À esquerda, energias para um elétron livre: todos os valores são permitidos. À direita, energias para um elétron ligado: só alguns valores são permitidos.
O exemplo dado acima, das 10, 20 e 30 calorias, é irreal, porque as diferenças entre os níveis de energia são muito pequenas, próximas das energias típicas de átomos e partículas subatômicas. Por isso, no mundo macroscópico, parece que a energia é sempre contínua, sem valores proibidos. Mas, no mundo atômico e subatômico, a quantização da energia é algo a ser levado em conta sempre.
Além disso, as distâncias entre os diversos níveis não são sempre os mesmos. Dependem da situação. As energias permitidas para um elétron em uma molécula de hidrogênio são diferentes das para um elétron em uma molécula de oxigênio – apesar dos dois elétrons serem idênticos. A diferença entre dois níveis energéticos é chamada quantum. O plural équanta, pois é uma palavra do latim.
Como se chegou a essas conclusões
A origem desse conhecimento está nos estudos de Planck de 1900 sobre a emissão de luz por corpos aquecidos (melhor dizendo, um tipo especial dela, cujo curioso nome técnico é “radiação de corpo negro”). Isso é algo que vemos todos os dias (pense num metal incandescente, como o filamento da lâmpada acesa ao lado), mas o problema que Planck atacou era bastante dramático: feitas as contas com a física clássica, a energia da luz emitida dava infinita! Isso não poderia ser possível – caso contrário, qualquer metalzinho incandescente seria capaz de fritar todo o Universo...
O problema foi resolvido quando Planck supôs que a luz não era emitida continuamente, mas em “pacotes” de energia. Esses quanta de luz vieram, depois, a serem chamados fótons. Mais tarde, mostrou-se que a luz em si era constituída de fótons, e não quando era emitida pelos átomos.
Outras pessoas passaram a aplicar conceitos semelhantes em outros problemas até então insolúveis, como Niels Bohr, que em 1913 fez uma nova teoria sobre a estrutura atômica e mostrou que a energia dos elétrons nos átomos também está quantizada. Posteriormente, mostrou-se que a quantização da energia acontece com qualquer partícula ligada.
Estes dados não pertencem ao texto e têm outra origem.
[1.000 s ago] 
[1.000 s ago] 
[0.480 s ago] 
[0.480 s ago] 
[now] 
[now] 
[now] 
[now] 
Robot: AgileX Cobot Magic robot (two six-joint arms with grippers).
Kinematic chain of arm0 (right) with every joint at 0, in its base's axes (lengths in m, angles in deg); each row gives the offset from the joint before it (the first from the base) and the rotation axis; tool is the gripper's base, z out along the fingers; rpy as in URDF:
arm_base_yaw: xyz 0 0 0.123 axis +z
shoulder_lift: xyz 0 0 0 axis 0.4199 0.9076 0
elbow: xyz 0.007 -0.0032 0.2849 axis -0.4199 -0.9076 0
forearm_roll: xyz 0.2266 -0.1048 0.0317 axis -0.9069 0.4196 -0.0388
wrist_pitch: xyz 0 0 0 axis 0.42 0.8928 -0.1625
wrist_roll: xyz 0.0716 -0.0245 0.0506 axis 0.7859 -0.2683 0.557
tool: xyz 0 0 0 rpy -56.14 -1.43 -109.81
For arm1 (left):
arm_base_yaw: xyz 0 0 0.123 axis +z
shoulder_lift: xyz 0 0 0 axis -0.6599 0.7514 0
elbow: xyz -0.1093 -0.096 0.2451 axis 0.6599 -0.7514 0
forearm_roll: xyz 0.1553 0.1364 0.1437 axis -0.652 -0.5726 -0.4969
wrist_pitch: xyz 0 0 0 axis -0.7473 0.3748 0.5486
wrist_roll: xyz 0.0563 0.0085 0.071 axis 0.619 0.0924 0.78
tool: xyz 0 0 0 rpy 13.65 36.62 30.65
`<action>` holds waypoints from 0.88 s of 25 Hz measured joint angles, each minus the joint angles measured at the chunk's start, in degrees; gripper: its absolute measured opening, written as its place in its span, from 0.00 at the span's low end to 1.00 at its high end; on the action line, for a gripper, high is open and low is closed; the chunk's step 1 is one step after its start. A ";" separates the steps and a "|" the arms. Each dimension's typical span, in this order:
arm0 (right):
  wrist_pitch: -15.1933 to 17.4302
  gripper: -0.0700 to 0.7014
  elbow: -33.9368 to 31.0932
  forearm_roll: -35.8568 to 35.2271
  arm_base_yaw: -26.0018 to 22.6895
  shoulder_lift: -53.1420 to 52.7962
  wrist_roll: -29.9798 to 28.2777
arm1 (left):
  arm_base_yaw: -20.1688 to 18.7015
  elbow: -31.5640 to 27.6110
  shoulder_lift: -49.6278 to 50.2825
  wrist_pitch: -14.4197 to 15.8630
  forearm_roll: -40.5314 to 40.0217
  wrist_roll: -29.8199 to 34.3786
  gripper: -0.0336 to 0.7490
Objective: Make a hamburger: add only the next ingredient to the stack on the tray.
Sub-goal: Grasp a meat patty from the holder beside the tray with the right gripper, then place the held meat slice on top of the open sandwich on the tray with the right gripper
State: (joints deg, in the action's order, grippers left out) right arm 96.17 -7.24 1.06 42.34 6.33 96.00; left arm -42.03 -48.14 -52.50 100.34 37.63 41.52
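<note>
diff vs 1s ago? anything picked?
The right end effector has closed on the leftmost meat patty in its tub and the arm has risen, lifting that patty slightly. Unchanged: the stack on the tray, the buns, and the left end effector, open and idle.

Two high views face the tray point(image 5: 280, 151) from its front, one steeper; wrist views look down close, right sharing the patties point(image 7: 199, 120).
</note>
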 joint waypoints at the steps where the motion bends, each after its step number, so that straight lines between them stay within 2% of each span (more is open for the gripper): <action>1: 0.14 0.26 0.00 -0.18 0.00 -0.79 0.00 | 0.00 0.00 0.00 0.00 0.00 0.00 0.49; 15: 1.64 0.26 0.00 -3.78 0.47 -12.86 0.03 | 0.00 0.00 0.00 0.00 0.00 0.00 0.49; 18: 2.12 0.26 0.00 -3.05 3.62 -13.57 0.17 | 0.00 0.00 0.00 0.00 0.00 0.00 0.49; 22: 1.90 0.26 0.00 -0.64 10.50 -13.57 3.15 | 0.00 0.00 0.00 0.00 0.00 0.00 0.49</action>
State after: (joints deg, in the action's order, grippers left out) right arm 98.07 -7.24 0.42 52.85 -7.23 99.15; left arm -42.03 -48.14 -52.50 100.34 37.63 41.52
Tudo isso é interessante, mas não parece ser suficiente para alterar toda a física clássica. Porém, os desdobramentos da hipótese quântica de Planck foram tremendos e atingiram a física quase toda. Por um quarto de século, os cientistas exploraram esses desdobramentos até que, em 1924, conseguiu-se formular uma teoria quântica completa – não só da luz ou dos átomos, mas uma física nova inteira.
No resto deste texto, mostrarei alguns dos principais desdobramentos da teoria dos quanta e como eles levam a alterações radicais na nossa maneira de ver o mundo. Usarei como guia cinco perguntas que aparecem naturalmente por causa da teoria de Planck.
2. O salto quântico
Primeira pergunta: se há tantos casos em que valores intermediários de energia não são permitidos, como então é possível aumentar a energia de qualquer coisa?
Acontece que ela pode ir de um nível para outro sem passar pelos valores intermediários. Usando nosso exemplo “irreal”, vai de 10 para 20 calorias sem passar por 11, 12, por nenhum deles. A isto se chama salto quântico.
O salto quântico foi estabelecido como hipótese em 1913 por Niel Bohr para os elétrons de um átomo de hidrogênio, mas as previsões de sua teoria conseguiam descrever aspectos da luz emitida por esses átomos que eram inexplicáveis pela física clássica. Mais tarde, mostrou-se que estados ligados em qualquer situação funcionam assim.
A figura abaixo esquematiza um elétron em um átomo que absorve luz. Um exemplo comum acontece no interruptor de luz, que é feito de um material fosforescente – ou seja, que absorve luz, mantém-na durante algum tempo e depois a reemite. Por isso ele parece brilhar no escuro: ele continua reemitindo luz até acabar a que absorvia enquanto o ambiente estava iluminado.
Ora, quando absorvem luz, o que os elétrons absorvem é energia luminosa e, assim, aumentam sua energia. Por isso, o elétron só absorve a luz se o fóton que chegar tiver energia suficiente para que esse elétron possa saltar de um nível energético para outro. Senão, ele não absorve e o fóton passa incólume.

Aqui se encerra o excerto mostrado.